In 1935, the Science Museum staged a very uncharacteristic temporary exhibition, on the theme of noise abatement. The Museum’s exhibitions in those days usually celebrated new technologies, such as television (in 1937) or showed unfamiliar parts of its collections, for example, ‘rafts, canoes and boats’ (1931). But noise was seen as a by-product of industrial modernity that needed to be tackled, not least by new silent technologies and measuring devices, and so the exhibition was planned.
To celebrate the 80th anniversary of this exhibition, and as part of the research towards a future exhibition on science, technology, and music, the museum has organised a series of events, organised around the themes of ‘Music, Noise and Silence’. The series, funded by the Arts and Humanities Research Council, is being developed in conjunction with the Royal College of Music and the University Nottingham. Each workshop includes publicly-accessible concerts and talks by high profile speakers.
On February 25-26 at the Royal College of Music, we explore Music and Silence, starting from the idea that silence is the ‘absolute zero’ of both music and the science of acoustics. The conversations will discuss the proposition that modern ‘quiet’ music – including experimental, ambient and spiritual genres – are responses to industrial modernity.

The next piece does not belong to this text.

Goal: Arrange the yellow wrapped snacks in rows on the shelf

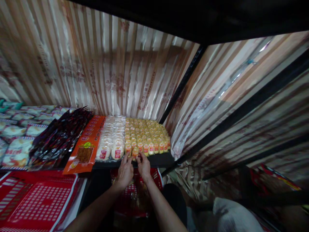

The publicly-accessible concerts and talks for ‘Music and Silence’ features a two-part concert on 25th February and an afternoon of presentations by David Toop (author of Ocean of Sound, 1995) and Hillel Schwartz (Making Noise, 2011) on 26 February (book here).
On 26–27 March, we explore Noise and Silence at the University of Nottingham, focussing on the issues that led to the Museum’s 1935 exhibition and their resonances today.
Finally, at the Science Museum on 23–24 April, we go into Music and Noise, exploring the interactions and musical possibilities that industrial modernity has opened up for new kinds of music of all kinds.